The only reason I did not go for the land, is I still work here and have family that I want to stay close to, and this land is 6 hours away.

I did see the house in Mansfield where Laura Ingells Wilder wrote the Little House books, it's very nice.

Check out the ozarkland site, I think you'd be better off.

Also if you mention this down in Country Families, you will fine Mark and one or two others that have bought from Ozarkland.

AngieM2


----------



## Cyngbaeld (May 20, 2004)

Why don't you take a run up there ? It isn't that far. You can take a tent and camp on the land while you are there. Also remember that smaller parcels of land cost more per acre. The interest rate is a bit much tho. If you like the property you may be able to get a mortgage loan from a bank or mortgage company for a more reasonable rate. You also should find out what kind of deed they are planning on and check with a title company in the area. And while you are up there maybe talk to a realtor in the area about prices of land. That will help you decide if it is something you really want to do. And find out how far the power, water, phone is and what you need for a septic if required etc. Possibly by the time you are ready to build all those things will be pulled in closer.


----------



## Terri (May 10, 2002)

I have driven near the area. There is a lot of land for sale in the Missouri Ozarks, most of it is lovely, and it is not expensive. There are few jobs in the area.

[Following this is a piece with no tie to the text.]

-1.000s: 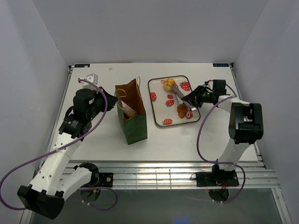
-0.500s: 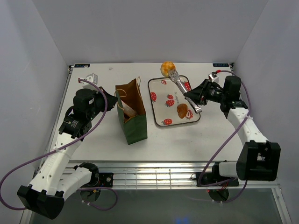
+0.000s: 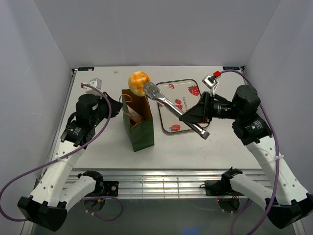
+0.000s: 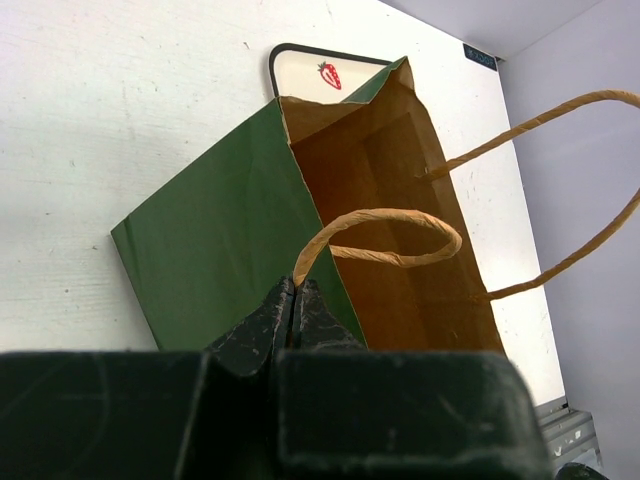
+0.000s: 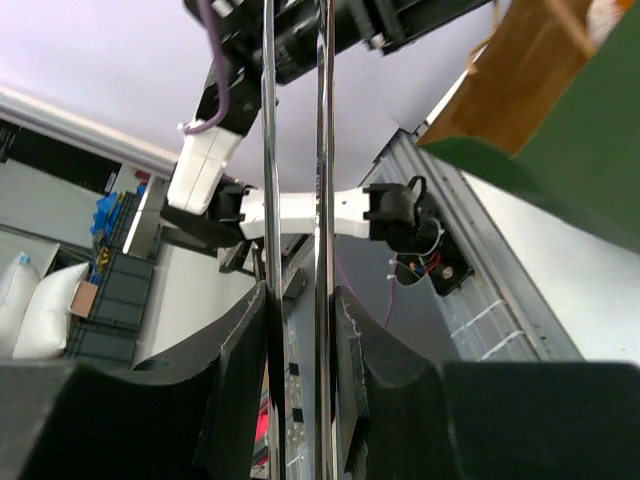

I suspect that this is on the level. Mind, I don't KNOW that it is on the level, but I suspect that it is. The price is a little on the high side for the area, but not outrageously so.

My honest opinion?

Go and see it. Speak to the water company, the electric company, and the zoning office. Find the land, and visit the local towns. Do not be quick to give advice to the locals, on anything. The people not too far away seem to be reluctant to offer advice, so you should be slow to ofer advice also.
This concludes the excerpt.